With the team now built how do you plug in the formulas and create wins? A huge part of sabermetrics are formulas. There are formulas to determine wins, runs created, and efficient defense. Baseball is no longer just spending money on big names and big bats. You can now manufacture wins based on talent and science. That’s huge for teams with small payrolls.

Some of the formulas are as follows.

BABIP – Batting Average on Balls in Play

For instance, manager A.J. Hinch’s infamous “shift.” It’s no secret that the Astros have a soft spot for the shift. While a costly risk, the reward is much greater. In BABIP, you anticipate balls being hit and adjust your fielders to move or “shift” towards the most likely area that ball will be placed. You create more groundball outs, double plays and fly balls out that way.
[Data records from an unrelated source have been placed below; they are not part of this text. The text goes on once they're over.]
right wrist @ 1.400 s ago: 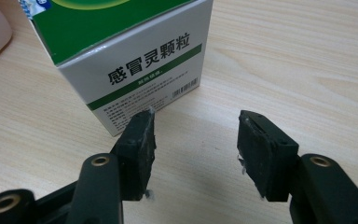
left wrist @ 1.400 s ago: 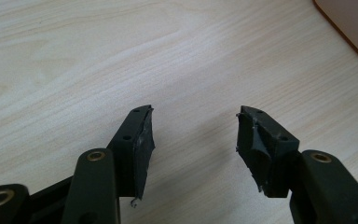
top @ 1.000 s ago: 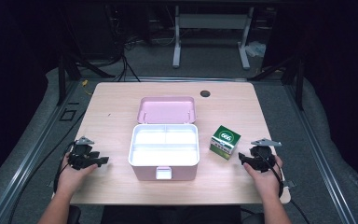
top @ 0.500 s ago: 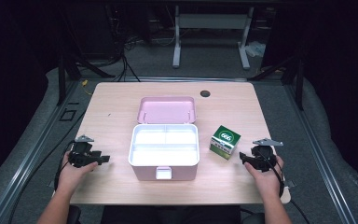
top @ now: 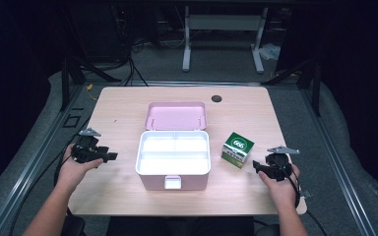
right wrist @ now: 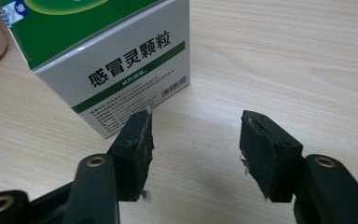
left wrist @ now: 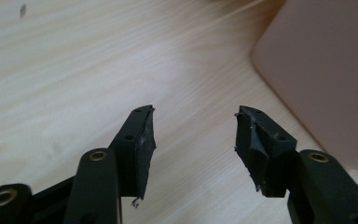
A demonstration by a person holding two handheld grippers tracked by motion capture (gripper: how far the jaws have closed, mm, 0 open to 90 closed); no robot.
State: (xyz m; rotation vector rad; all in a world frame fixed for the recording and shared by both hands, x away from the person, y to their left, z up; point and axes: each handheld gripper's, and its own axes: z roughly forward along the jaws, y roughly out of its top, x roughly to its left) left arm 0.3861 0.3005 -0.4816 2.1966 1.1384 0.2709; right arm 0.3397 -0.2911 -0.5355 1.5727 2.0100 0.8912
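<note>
**Operator:** While both tools rested at the near half of the table [top: 123, 105], how did the right gripper [right wrist: 193, 140] stand?

**Inspector:** Its jaws were spread wide with nothing between them. The green-and-white medicine box [right wrist: 98, 60] stood just ahead of the left-hand jaw in the right gripper view, its printed white face turned toward the tool and its near bottom corner just beyond that fingertip; whether they touched could not be told. Ahead of the right-hand jaw lay bare wood.

**Operator:** And the left gripper [left wrist: 193, 135]?

**Inspector:** Equally wide open, holding nothing. A rounded corner of the pink storage case [left wrist: 326, 70] lay ahead and to the right of its right-hand jaw, apart from it. Bare tabletop extended ahead and to the left.

**Operator:** What clearances did the high view give?

**Inspector:** The case [top: 173, 160] sat between the two tools, its lid [top: 176, 116] folded back on the far side and its white tray open. The left gripper [top: 92, 153] was well apart from the case's side wall. The medicine box [top: 238, 149] stood between the case and the right gripper [top: 270, 167], near both. The right hand [top: 281, 183] lay close to the table's near right corner.
</note>
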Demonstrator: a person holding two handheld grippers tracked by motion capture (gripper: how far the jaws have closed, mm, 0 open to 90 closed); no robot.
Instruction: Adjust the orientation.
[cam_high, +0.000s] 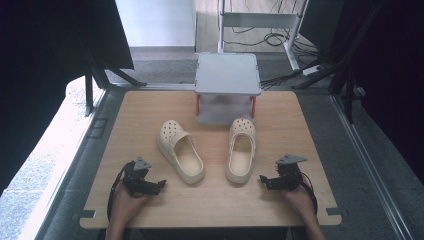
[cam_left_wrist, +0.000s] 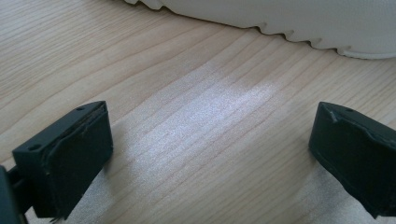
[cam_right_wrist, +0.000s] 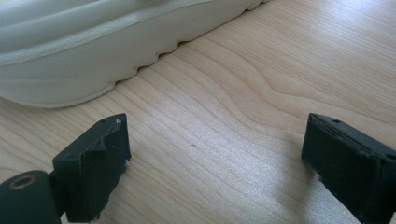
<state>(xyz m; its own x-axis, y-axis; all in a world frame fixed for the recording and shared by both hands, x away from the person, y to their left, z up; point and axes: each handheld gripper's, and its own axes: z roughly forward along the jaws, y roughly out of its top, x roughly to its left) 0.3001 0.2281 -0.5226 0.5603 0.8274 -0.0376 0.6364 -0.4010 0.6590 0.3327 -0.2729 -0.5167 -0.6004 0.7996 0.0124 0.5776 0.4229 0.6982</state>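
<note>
Wooden tabletop (cam_high: 210, 200): two cream perforated clogs, left clog (cam_high: 181, 151) and right clog (cam_high: 241, 149), centre frame, no legible branding; grey stand (cam_high: 227, 74) above them; left tool (cam_high: 156, 186) lower left, right tool (cam_high: 266, 181) lower right, both spread wide, empty

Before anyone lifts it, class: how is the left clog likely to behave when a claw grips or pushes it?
The left clog looks like moulded foam, so it is probably light for its size and should give a little under the claw. Its ridged sole sits flat on the table, so a push would likely slide or turn it, not roll it. It does not look fragile.
</note>
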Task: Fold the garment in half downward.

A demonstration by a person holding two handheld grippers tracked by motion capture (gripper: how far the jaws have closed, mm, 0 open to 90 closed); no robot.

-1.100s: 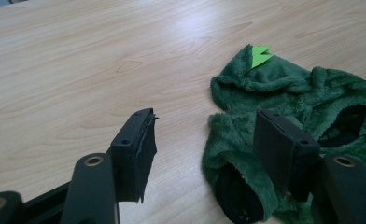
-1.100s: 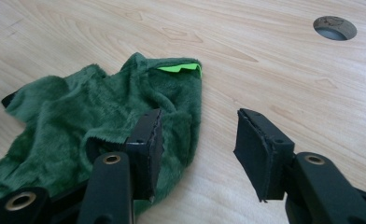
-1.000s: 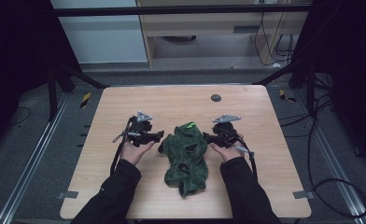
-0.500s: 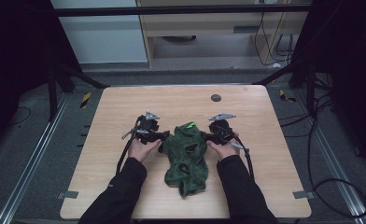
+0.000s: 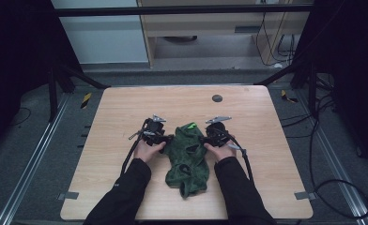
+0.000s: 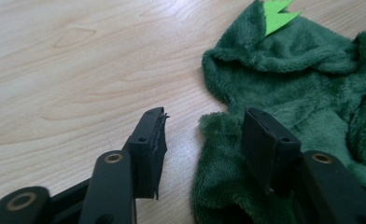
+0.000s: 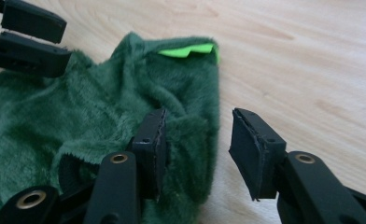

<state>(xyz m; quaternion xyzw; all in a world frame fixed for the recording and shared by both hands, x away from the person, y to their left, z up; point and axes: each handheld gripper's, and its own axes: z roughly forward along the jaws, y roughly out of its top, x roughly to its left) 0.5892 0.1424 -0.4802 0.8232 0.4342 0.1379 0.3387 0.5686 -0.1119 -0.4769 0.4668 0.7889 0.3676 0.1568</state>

Teams study their opponents vs. their pitcher vs. their fielders and adjust. The over-shift could be costly as the opposing batter will attempt to drive the ball through the opening where he creates a base hit but when it works, its genius.

RC – Runs Created

First off, you win baseball games with runs. The Astros had 896 runs in 2017 the most runs, and a clear 38 runs ahead of the Yankees who finished in second place with 858.

Batting average isn’t a good enough measurement in this day and age. We need a more mathematical approach. This measures how many runs a player creates. The formula is easy; it’s hits plus walks multiplied by the total bases divided by the at-bats plus walks. RC= (H + BB) x TB / (AB + BB).

WAR (WARP) – Wins above replacement player.

What WAR actually represents is the number of wins this player contributed above what a replacement level hitter, fielder, and pitcher would have done. Well, how is this calculated? You calculate a player’s stats like home runs, walks, strikeouts, stolen bases, BABIP, games played, and their position played and the value scale of their defensive ranking and base-running ability. I won’t bore you with the formula, but you can see it here and try it out for yourself on FanSided’s Believeland Ball.

This will also calculate how many wins a player contributes to the team and their value in millions for payroll purposes. It’s amazing how you can predict and analyze how many wins a player can essentially get you for the team in a single season. The Astros had the highest WAR of any team this year with 50.2. Their batting provided 29.9 WAR, and the pitching delivered 20.2 WAR.

There are many more formulas, metrics, and calculations to determine anything and everything a team needs to know or wants to know about their opponents.